Figure 2. A schematic illustration of the functional interaction of ING1b with AR in prostate cancer (PCa). A recent study revealed that the tumor suppressor ING1b could play an essential role in attenuating cellular senescence in PCa cells by modulating AR signaling. In fact, ING1b could inhibit AR-responsive promoters as well as endogenous key AR target genes, including hTERT and AFP, thereby reducing tumor cell growth and migration [27].
Another study has indicated the up-regulation of the ING1 levels in non-cancerous senescent primary human prostate cells, suggesting that ING1 regulates cellular senescence in both non-transformed and cancerous cells. Further assays have confirmed interactions between ING1b and AR. Mechanistically, ING1b suppresses the activity of AR-responsive promoters and the expression of AR target genes in PCa cells. ING1b silencing in mouse embryonic fibroblasts has resulted in the enhancement of AR activity, signifying that interaction with ING1b suppresses AR-mediated gene transcription. Moreover, the expression of ING1b has been shown to be lower in castration-resistant prostate cancer (CRPCa) cells compared with androgen-dependent LNCaP cells. The forced up-regulation of this ING member has induced cellular senescence and reduced the migratory potential of both types of PCa cells. ING1b has also been shown to up-regulate the expression of the cell cycle inhibitor p27KIP1. This research demonstrated the corepressor function of ING1b in several AR-mediated activities [27].
Further evidence for the participation of ING1a in cellular senescence originated from the observed up-regulation of an alternatively spliced form of this ING member in the course of replicative senescence. The up-regulation of this ING member has inhibited cell growth, induced alterations in cell morphology, and enhanced the levels of senescence-associated β-galactosidase. Moreover, the levels of pRb, p16INK4a, and cyclin D1 have been increased following the up-regulation of ING1a. ING1a could also induce the expression of several genes encoding endocytosis-related proteins, particularly Intersectin 2. The up-regulation of Intersectin 2 could induce the expressions of p16INK4a and p57KIP2, which could inhibit the inactivation of pRb. These two proteins act as downstream effectors of ING1a. The expression of Intersectin 2 is also enhanced in normally senescing cells. Senescence could also be induced by the suppression of endocytosis or alterations in the stoichiometric features of endosome constituents, including Rab family members. Moreover, Intersectin 2 has been shown to be a key transducer of ING1a-associated senescence [28]. Moreover, a series of functional assays identified a negative androgen response element in the core promoter region of hTERT. Interestingly, AR, ING1, and ING2 are recruited to that chromatin site in an androgen-dependent manner. Both ING1 and ING2 could facilitate AR-regulated transrepression. Data further suggest that AR has an oppositional, biphasic function in the regulation of the expression of hTERT, and the inhibitory effects of androgens on hTERT are dependent on the AR co-repressors ING1 and ING2 [29]. Thus, both ING1 and ING2 mediate gene repression by androgens on hTERT [29]. TERT is indirectly related to senescence as a bypass factor.

3. Discussion

INGs are a group of tumor suppressors whose roles in cellular senescence are being elucidated. This effect is mediated through different routes, particularly epigenetic changes that modify chromatin’s structure by binding to the histone mark H3K4me3 and to histone-modifying enzyme HDAC and/or HAT protein complexes, and HMT activity. Although the effects of INGs on the induction of cellular senescence are well-established, their importance in the maintenance of this phenotype has not been clarified.

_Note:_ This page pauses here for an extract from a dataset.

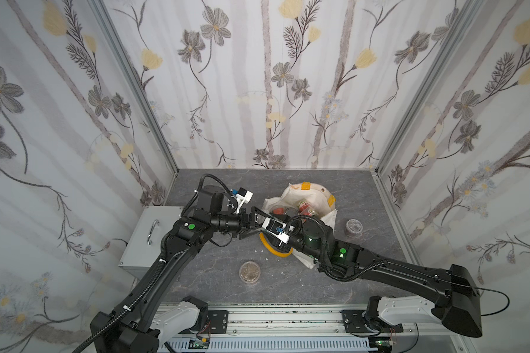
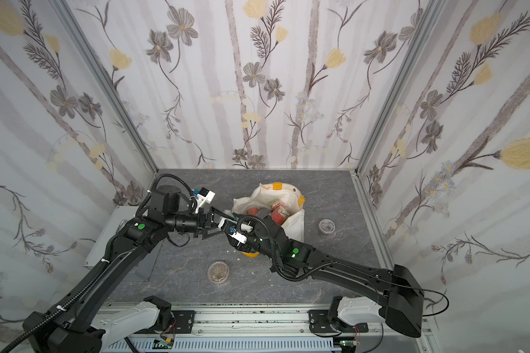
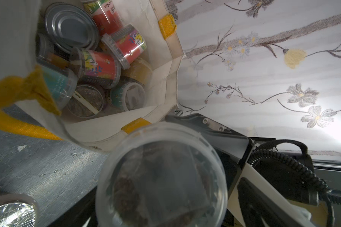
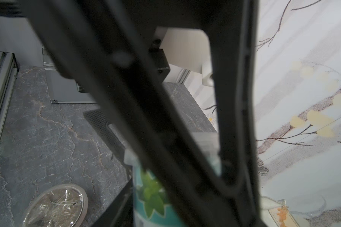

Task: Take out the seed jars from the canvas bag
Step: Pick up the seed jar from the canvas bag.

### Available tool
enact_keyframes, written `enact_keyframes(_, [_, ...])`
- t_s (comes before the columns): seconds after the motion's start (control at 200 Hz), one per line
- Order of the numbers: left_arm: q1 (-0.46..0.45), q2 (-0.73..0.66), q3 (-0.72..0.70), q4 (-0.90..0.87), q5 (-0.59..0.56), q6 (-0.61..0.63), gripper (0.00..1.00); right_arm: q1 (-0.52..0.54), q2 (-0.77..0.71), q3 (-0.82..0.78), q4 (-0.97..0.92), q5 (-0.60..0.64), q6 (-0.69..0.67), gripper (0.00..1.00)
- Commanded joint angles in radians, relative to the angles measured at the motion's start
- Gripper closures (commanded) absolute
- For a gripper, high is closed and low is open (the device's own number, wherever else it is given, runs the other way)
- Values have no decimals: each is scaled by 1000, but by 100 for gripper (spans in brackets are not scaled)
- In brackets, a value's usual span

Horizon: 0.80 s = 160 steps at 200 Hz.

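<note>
The canvas bag lies open at mid-table, with several seed jars inside, also seen in the left wrist view as seed jars with red and teal labels. Just left of the bag's mouth my right gripper is shut on a teal-labelled seed jar. My left gripper faces it, jaws wide open around that jar, whose clear lid fills the left wrist view. Two more seed jars stand on the table: one near the front, one right of the bag.
A silver tin can lies among the jars in the bag. A grey metal box with a handle stands at the table's left edge under the left arm. The bag's yellow handle loops onto the table below the grippers. Patterned walls enclose three sides.
</note>
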Motion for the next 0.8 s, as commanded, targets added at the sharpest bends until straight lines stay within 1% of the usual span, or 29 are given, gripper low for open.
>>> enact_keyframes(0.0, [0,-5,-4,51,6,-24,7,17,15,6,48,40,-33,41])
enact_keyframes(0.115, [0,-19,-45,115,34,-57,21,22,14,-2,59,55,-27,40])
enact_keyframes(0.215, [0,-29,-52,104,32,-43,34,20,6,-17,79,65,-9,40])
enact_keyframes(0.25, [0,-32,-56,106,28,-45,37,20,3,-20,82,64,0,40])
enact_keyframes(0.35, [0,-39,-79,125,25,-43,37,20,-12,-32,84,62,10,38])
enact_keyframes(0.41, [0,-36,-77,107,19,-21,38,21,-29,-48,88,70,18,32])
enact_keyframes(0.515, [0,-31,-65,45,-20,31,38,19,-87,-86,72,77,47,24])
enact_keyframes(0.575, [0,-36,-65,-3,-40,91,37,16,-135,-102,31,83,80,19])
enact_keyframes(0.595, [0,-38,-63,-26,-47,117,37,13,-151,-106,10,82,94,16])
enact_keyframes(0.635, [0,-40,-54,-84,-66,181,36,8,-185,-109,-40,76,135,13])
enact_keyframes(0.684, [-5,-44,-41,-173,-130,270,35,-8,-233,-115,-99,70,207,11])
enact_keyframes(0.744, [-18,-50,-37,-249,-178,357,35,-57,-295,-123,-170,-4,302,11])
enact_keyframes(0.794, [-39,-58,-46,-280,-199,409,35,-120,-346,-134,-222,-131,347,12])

ING1 is the most-assessed member of this family in this regard. These findings were obtained from studies on cell lines and animal studies, particularly in the context of cancer. Further studies in animal models of aging-related disorders are needed for the identification of the exact functions of INGs. The results of these studies have clinical implications for the treatment of cancer and aging-related disorders. However, this field lacks sufficient evidence from human studies. Few studies in clinical samples have demonstrated abnormal expression of INGs.

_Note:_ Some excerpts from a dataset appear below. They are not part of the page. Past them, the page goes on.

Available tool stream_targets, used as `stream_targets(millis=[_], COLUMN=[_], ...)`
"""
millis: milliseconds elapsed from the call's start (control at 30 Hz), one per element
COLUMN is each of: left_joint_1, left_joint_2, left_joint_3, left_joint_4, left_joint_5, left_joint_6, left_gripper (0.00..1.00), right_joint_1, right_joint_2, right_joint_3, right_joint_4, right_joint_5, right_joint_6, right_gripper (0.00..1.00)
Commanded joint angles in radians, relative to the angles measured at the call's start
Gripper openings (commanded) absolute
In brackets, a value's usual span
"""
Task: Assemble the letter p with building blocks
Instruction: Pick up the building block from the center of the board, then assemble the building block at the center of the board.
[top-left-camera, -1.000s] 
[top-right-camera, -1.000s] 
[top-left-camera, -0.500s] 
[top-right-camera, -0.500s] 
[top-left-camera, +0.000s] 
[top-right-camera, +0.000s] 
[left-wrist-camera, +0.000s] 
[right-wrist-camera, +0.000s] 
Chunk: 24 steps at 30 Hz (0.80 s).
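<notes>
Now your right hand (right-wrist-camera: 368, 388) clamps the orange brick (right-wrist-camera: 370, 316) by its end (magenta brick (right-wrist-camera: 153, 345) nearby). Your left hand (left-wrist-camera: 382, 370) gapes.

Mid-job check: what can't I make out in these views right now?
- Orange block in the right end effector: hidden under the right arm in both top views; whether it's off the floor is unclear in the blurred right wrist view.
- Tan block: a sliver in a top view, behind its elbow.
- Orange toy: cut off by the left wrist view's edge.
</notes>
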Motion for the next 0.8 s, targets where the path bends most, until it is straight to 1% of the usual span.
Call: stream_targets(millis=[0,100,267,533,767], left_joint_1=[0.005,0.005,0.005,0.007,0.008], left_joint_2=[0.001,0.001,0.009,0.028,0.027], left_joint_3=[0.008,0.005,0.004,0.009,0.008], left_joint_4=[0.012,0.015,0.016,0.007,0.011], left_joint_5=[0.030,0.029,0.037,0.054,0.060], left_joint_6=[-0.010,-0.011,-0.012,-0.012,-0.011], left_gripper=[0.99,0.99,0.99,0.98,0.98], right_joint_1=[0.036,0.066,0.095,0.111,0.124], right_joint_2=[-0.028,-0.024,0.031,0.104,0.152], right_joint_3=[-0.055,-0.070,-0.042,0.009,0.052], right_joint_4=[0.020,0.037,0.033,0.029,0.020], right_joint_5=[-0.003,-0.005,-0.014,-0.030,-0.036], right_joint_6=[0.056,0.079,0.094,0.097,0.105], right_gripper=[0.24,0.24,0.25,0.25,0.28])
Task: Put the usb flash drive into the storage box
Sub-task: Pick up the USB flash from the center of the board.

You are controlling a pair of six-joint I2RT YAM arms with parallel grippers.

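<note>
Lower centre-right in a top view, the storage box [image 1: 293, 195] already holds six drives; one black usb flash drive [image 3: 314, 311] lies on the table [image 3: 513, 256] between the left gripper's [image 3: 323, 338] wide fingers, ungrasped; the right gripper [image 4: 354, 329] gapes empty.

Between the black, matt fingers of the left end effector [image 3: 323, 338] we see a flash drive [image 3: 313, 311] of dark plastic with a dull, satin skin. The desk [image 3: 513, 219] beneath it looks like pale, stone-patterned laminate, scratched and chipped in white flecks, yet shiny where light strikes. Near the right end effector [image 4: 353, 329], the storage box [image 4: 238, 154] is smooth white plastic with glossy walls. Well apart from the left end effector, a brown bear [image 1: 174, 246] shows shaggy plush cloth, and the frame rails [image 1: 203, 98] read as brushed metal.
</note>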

Notably, INGs have been shown to affect the response of cancer cells to a variety of anticancer agents through the modulation of senescence or other cellular mechanisms. Therefore, these proteins represent potential targets for combating chemoresistance.

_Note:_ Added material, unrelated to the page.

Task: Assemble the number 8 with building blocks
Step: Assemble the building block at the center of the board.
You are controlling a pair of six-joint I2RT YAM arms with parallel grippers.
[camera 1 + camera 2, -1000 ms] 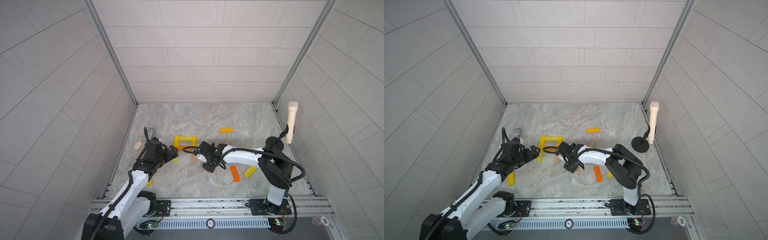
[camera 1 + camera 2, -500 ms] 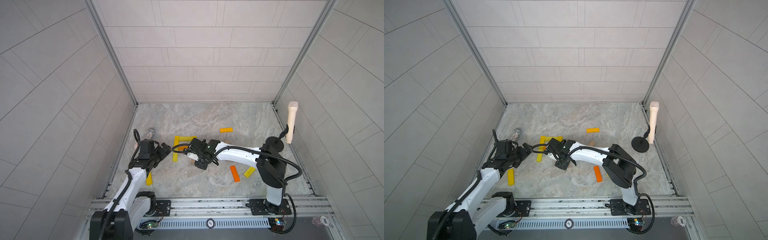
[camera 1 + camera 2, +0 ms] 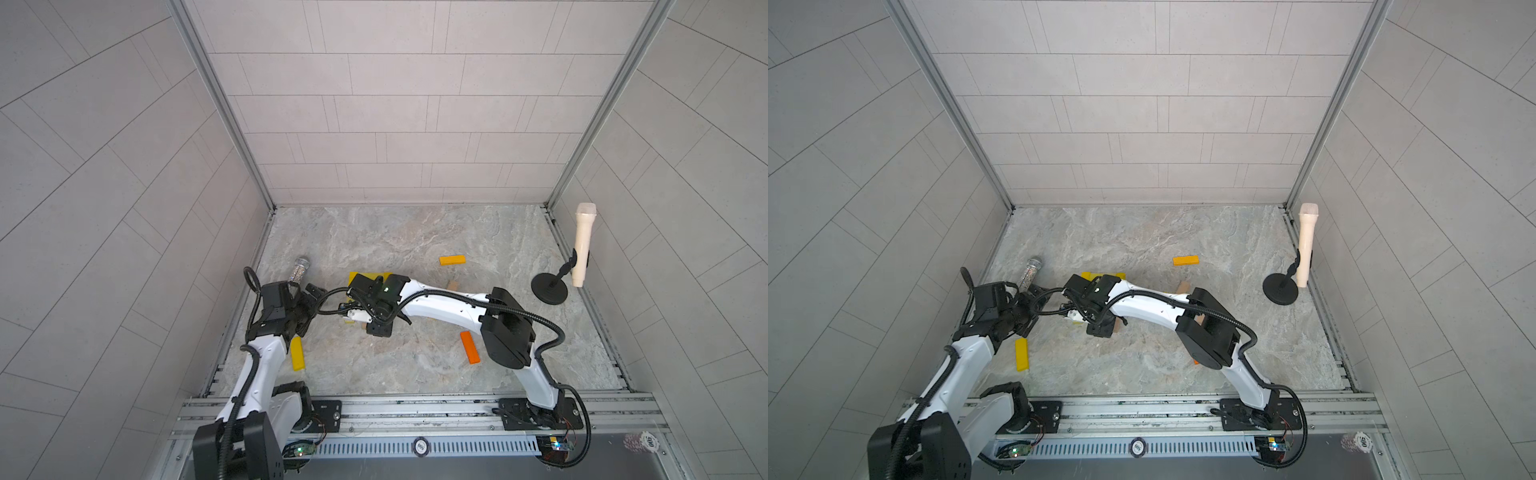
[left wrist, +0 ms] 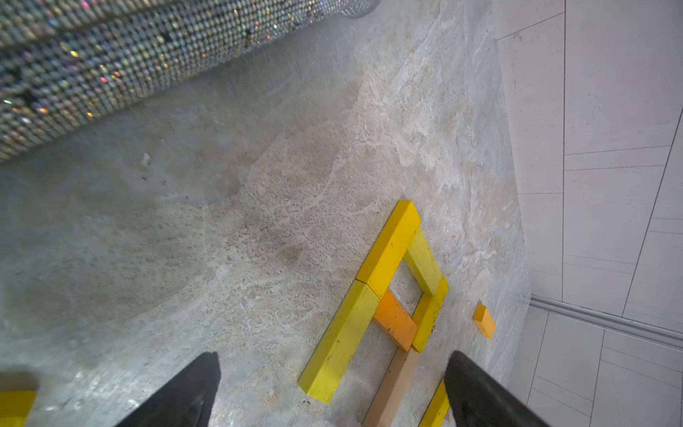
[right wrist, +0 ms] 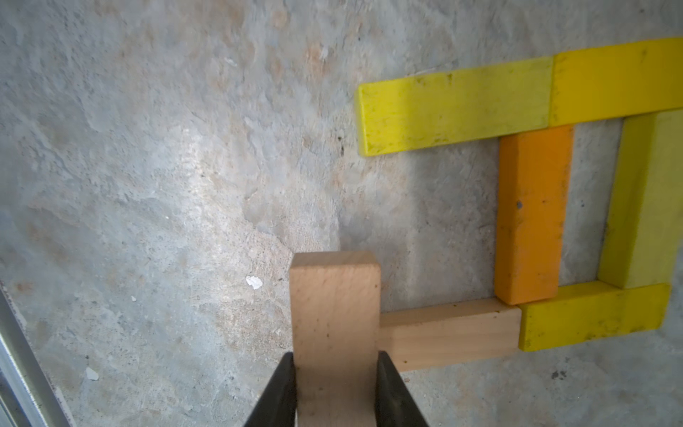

Taken together, INGs have been regarded as functional links between cancer, senescence, and apoptosis [30]. Moreover, the subcellular localization of these proteins determines their exact function. Several proteins, such as PCNA and p53, interact with INGs to affect their relocalization. Future studies are needed to determine the clinical implication of ING-targeted therapies in human disorders.


  1. Ludwig, S.; Klitzsch, A.; Baniahmad, A. The ING tumor suppressors in cellular senescence and chromatin. Cell Biosci. 2011, 1, 25.
  2. Coles, A.H.; Jones, S.N. The ING gene family in the regulation of cell growth and tumorigenesis. J. Cell. Physiol. 2009, 218, 45–57.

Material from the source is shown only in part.